Panorama Católico

Aparicionismo: o el Magisterio de Sustitución

El caso de la condena del P. Vlasic pone en el tapete la tendencia tan difundida entre medios conservadores y tradicionales en las últimas décadas: el llamado “aparicionismo”. Sobre este fenómeno, algunas reflexiones.

Escribe Marcelo González

El caso de la condena del P. Vlasic pone en el tapete la tendencia tan difundida entre medios conservadores y tradicionales en las últimas décadas: el llamado “aparicionismo”. Sobre este fenómeno, algunas reflexiones.

Escribe Marcelo González

 El punto central de la cuestión es el siguiente: la Santísima Virgen no solo puede aparecerse sino que se ha aparecido muchísimas veces, siendo este el origen de los principales santuarios marianos del mundo, desde el Pilar de Zaragoza hasta la Basílica de Guadalupe, Lourdes, Fátima, etc. De devociones venerandas, como el Santo Rosario, el Escapulario del Carmen, la Medalla Milagrosa. También ha pedido la conversión de los pecadores y ha profetizado castigos para el mundo incrédulo, a la vez que nos ha provisto de medios extraordinarios de devoción: los cinco primeros sábados de mes, la oración por los pecadores y las almas necesitadas de la misericordia divina… No referimos para no abundar y porque son conocidas en demasía, las apariciones del Sagrado Corazón, etc.

La Iglesia ha sido siempre cautelosa, porque hay muchísimas más falsas apariciones que verdaderas. También son comunes los casos de videntes auténticos que caen en la confusión o no son fieles a la gracia recibida, produciendo en el primer caso una deformación del mensaje celestial, y en el segundo un desprestigio. Recordemos al Santo Cura de Ars condenando La Sallete por la pobre impresión que le causó Massimino, el vidente luego descarriado, aunque la vidente principal, Melania, sería santa. También conviene recordar en este año del sesquicentenario de Lourdes, la dura oposición que encontró la vidente Bernardette en el párroco Peyramale y en el obispo de Tarbes, ordinario del lugar. Pero ambos terminaron rendidos ante la evidente presencia de la Señora del Cielo y la inigual santidad de la niña Soubirous.

Confusión y apariciones

Las apariciones proliferan en tiempos de confusión, tanto en el mundo como en la Iglesia. Cuando el clero y la autoridad entran en crisis, los fieles buscan la guía directa del cielo, que les confirme que están en lo correcto. Si el cura párroco niega el infierno, los fieles de tendencia aparicionista buscan que la Virgen venga  confirmárselo. Lo mismo vale para la doctrina moral y dogmática en general.

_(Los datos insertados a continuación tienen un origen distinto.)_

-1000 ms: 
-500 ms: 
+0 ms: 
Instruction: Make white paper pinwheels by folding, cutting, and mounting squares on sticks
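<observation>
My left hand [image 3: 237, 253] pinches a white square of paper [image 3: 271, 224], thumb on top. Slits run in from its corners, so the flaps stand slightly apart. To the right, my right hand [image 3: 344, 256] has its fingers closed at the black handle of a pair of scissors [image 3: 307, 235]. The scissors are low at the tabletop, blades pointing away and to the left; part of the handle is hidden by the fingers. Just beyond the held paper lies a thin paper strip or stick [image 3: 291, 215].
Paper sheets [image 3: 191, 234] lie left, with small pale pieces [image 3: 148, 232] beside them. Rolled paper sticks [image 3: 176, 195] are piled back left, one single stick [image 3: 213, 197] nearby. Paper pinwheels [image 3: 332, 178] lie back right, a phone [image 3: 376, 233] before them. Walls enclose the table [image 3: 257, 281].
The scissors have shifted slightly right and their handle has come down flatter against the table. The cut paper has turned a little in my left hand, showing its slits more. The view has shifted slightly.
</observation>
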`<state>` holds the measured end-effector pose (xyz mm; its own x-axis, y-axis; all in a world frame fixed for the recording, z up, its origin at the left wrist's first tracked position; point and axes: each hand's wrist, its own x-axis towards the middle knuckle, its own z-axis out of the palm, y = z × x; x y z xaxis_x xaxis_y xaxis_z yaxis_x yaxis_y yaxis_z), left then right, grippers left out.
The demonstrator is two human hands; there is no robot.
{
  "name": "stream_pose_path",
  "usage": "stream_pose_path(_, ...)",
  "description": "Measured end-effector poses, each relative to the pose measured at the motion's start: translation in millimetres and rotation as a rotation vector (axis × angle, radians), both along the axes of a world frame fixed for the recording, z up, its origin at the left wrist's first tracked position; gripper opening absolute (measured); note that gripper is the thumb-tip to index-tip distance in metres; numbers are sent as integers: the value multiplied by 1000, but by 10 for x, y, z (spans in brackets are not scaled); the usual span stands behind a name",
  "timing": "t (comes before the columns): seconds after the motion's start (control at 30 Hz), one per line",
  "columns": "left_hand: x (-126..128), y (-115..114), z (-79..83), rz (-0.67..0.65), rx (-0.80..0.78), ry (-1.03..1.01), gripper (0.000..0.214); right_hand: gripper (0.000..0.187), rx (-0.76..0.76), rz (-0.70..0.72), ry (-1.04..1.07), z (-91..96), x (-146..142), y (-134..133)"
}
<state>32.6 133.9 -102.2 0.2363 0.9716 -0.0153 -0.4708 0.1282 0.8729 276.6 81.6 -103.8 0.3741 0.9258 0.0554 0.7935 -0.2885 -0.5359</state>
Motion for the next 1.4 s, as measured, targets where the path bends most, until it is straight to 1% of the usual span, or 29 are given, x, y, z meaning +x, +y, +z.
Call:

Y  si bien es verdad que las apariciones auténticas no hacen sino reiterar (amén de profecías o devociones) lo que dice la sana moral y la tradicional ascética, el fiel ansioso de lo sobrenatural busca una confirmación innecesaria, al menos intelectualmente hablando. Es decir, busca un “magisterio sustituto” que le diga con gran carga emocional lo que dice con perfecta claridad encuentra el Magisterio de la Iglesia.

No es ajeno a esto la fuerte ingerencia de lo sentimental en la Fe moderna. Pocos comprenden que no es necesario sentir la Fe, sino comprender sus formulaciones y acatar aquellas que forman parte del misterio.

No otra cosa, aunque no pretendemos equiparar la calidad espiritual de los fieles, es lo que buscan quienes abandonan la Iglesia Católica en pos de las emociones evangelistas y del milagrerío a la carta. Mucho de esto ya está dentro de la Iglesia misma con las comunidades carismaticas, que parecen no concebir su relación con lo sobrenatural si no es por medio de milagros, y fuerte carga emotiva.

Así pues, no es de extrañar que haya muchísimos engañados. Pero tampoco es de extrañar que muchos de estos engañados sean en alguna medida culpables. Porque después de sus “experiencias” espirituales son pocos los que buscan una enmienda de vida, la mayor perfección en las virtudes. Inclusive muchos, no todos por cierto, tienen muy poco o nulo sentido de la reverencia litúrgica.

Así pues, los escándalos que envuelven al P. Vlasic, especialmente “contra sextum”, es decir, de tipo sexual mezclado con falso misticismo, (no es novedosa en absoluto este receta aparentemente contradictoria) demuestran que estas cosas, si no son tomadas en tiempo prudencial por la autoridad de la Iglesia van al desmadre y terminan siendo instrumentos del demonio, aun cuando pudiera haber habido inicialmente alguna manifestación sobrenatural auténtica.

No olvidemos, pues, que estas apariciones, la reales y bien encaminadas, son auxiliares y no sustitutos de la doctrina católica.